Contribute To The Newsletter
We aim to have a collaborative, network-oriented and community-centered writing process that pairs impacted or involved individuals with volunteer writers/editors. We hope the stories we publish can thread together individual, building-wide, and city-wide struggles and explore their connections to broader systems of oppression and public policy. Some examples of this include commentary on policing, incarceration, housing instability, environmental justice, privatization of education and large-scale development, and the selling out of communities.
We are looking for: volunteer editors/writers to work with impacted individuals to tell their stories, individuals who are directly impacted by housing injustice to write their story or work with a volunteer to do so, written commentary on relevant issues, photos/ drawings/ comics/ etc.
If you would like to contribute to the newsletter in any capacity listed above, please consider the following guidelines:
The Newsletter’s Primary Purposes:
Deepen dialogue, understanding and awareness on issues of gentrification, housing affordability, and displacement among HJL’s membership and throughout the city
Amplify the voices of folks most impacted by the housing crisis — those marginalized by race, class, gender, sexual orientation, disability, housing/immigration status, etc.

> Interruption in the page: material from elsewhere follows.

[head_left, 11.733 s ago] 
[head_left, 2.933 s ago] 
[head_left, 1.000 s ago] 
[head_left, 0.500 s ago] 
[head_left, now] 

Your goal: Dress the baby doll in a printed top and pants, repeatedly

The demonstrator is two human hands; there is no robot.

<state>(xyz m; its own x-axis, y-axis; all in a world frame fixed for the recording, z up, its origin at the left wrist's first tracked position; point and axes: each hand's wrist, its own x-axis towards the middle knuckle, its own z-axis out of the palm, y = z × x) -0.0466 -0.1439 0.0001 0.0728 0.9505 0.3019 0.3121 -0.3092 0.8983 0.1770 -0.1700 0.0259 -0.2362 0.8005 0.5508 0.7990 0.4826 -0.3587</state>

Encourage political/community organizing work with HJL and within other communities to fight gentrification and displacement and build community power
Illustrate the scope of HJL’s work, broaden engagement by highlighting opportunities to fit into said work, and encouraging community members to create initiatives of their own.
HJL’s Code of Conduct
Education AND action are both important and interdependent
True change is systemic and requires fundamentally dismantling dominant power structures (i.e. white supremacy, patriarchy, heteronormativity, and exploitative economic and political systems) through resisting and challenging these systems.
We understand the housing crisis and issues of displacement and dispossession as rooted in the exploitation and oppression of the Black and Indigenous communities on whose backs the United States was built. Contributions should reflect this legacy.
Low-income and Black folks have the right to self-determination and community control. Having wealth does not give someone the right to force them out of their community.